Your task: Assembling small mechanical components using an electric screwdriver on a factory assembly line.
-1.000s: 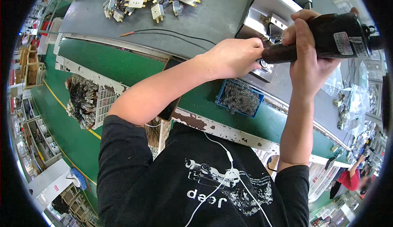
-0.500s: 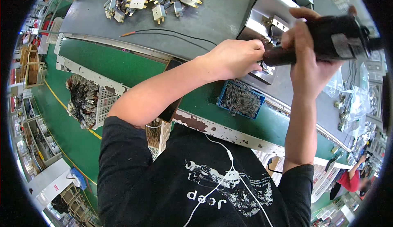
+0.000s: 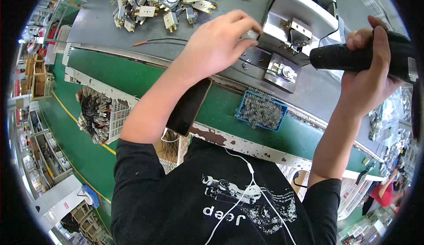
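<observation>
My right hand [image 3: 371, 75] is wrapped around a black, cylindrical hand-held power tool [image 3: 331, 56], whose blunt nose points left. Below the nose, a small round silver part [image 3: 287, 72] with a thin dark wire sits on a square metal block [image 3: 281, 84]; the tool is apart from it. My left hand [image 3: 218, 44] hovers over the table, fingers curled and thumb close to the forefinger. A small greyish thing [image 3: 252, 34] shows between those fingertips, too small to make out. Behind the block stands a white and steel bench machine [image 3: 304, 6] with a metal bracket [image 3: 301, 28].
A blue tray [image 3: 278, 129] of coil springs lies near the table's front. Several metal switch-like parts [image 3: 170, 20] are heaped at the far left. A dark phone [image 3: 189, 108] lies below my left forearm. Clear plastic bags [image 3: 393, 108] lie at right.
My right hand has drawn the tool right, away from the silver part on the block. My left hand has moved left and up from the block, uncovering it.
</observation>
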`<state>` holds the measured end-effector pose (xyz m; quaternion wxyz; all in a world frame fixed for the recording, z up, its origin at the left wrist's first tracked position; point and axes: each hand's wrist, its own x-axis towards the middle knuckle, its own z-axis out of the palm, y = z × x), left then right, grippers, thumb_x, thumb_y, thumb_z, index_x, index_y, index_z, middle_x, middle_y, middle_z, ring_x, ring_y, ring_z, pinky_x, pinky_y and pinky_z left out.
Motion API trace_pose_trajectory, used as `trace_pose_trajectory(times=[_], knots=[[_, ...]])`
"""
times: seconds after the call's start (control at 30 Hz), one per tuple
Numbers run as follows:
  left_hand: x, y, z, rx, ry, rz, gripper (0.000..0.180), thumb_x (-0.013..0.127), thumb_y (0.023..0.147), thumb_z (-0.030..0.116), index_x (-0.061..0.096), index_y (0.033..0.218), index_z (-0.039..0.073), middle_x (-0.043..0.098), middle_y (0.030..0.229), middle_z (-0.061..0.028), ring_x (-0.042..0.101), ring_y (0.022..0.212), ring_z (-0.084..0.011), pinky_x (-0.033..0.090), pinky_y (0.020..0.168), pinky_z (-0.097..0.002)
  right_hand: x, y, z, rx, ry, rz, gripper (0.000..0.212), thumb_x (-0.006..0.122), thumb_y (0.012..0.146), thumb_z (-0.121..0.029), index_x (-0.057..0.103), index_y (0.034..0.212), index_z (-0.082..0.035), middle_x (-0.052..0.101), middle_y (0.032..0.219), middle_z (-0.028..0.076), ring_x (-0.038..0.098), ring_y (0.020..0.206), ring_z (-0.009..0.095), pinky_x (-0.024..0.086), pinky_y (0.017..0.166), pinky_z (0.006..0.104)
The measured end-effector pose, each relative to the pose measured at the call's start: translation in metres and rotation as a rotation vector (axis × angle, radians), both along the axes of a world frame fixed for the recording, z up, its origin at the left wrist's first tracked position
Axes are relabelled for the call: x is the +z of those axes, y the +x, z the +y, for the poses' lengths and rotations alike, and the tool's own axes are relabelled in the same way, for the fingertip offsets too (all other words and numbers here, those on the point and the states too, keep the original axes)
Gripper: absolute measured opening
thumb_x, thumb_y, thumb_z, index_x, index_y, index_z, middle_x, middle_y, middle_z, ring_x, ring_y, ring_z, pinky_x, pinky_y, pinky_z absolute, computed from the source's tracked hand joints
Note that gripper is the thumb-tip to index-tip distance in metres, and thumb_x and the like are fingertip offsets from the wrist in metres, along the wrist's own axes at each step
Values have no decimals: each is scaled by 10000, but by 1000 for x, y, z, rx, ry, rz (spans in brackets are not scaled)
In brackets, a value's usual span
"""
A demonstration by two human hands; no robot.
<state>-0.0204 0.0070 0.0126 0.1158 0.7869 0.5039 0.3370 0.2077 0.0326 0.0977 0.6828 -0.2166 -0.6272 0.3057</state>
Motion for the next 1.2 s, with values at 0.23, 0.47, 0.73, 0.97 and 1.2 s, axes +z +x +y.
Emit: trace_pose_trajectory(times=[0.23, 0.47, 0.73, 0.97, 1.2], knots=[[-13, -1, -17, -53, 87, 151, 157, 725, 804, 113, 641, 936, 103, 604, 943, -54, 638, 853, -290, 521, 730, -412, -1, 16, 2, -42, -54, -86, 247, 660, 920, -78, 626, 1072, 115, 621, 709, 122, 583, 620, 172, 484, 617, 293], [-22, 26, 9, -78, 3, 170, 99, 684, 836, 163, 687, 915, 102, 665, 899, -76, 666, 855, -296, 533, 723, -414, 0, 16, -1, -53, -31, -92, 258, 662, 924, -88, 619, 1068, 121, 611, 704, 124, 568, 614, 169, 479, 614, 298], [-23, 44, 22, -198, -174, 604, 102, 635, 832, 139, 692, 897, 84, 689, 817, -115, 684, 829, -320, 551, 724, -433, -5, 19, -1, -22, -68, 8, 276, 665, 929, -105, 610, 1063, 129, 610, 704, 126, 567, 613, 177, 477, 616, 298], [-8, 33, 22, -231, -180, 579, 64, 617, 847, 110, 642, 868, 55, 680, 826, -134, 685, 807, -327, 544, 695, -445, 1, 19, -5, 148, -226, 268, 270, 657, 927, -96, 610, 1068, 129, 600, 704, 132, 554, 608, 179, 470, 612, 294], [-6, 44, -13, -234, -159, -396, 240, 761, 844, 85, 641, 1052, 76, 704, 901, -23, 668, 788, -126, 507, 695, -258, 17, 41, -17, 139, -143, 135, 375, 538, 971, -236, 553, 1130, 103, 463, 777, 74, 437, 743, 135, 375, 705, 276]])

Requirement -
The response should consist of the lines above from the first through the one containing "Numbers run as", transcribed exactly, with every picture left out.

Result of the task -
Your task: Assembling small mechanical components using an electric screwdriver on a factory assembly line.
-1.000s: 
-0.500s: 
+0.000s: 
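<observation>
My right hand [image 3: 371, 75] is wrapped around a black, cylindrical hand-held power tool [image 3: 331, 56], whose blunt nose points left. Below the nose, a small round silver part [image 3: 287, 72] with a thin dark wire sits on a square metal block [image 3: 281, 84]; the tool is apart from it. My left hand [image 3: 218, 44] hovers over the table, fingers curled and thumb close to the forefinger. A small greyish thing [image 3: 252, 34] shows between those fingertips, too small to make out. Behind the block stands a white and steel bench machine [image 3: 304, 6] with a metal bracket [image 3: 301, 28].
A blue tray [image 3: 278, 129] of coil springs lies near the table's front. Several metal switch-like parts [image 3: 170, 20] are heaped at the far left. A dark phone [image 3: 189, 108] lies below my left forearm. Clear plastic bags [image 3: 393, 108] lie at right.
My right hand has drawn the tool right, away from the silver part on the block. My left hand has moved left and up from the block, uncovering it.
</observation>
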`<state>` holds the measured end-effector pose (xyz m; quaternion wxyz; all in a world frame fixed for the recording, z up, its origin at the left wrist's first tracked position; point and axes: each hand's wrist, its own x-axis towards the middle knuckle, its own z-axis out of the palm, y = z × x), left then right, grippers, thumb_x, thumb_y, thumb_z, index_x, index_y, index_z, middle_x, middle_y, middle_z, ring_x, ring_y, ring_z, pinky_x, pinky_y and pinky_z left out.
Motion API trace_pose_trajectory, used as `trace_pose_trajectory(times=[_], knots=[[_, ...]])`
"""
times: seconds after the call's start (control at 30 Hz), one per tuple
Numbers run as follows:

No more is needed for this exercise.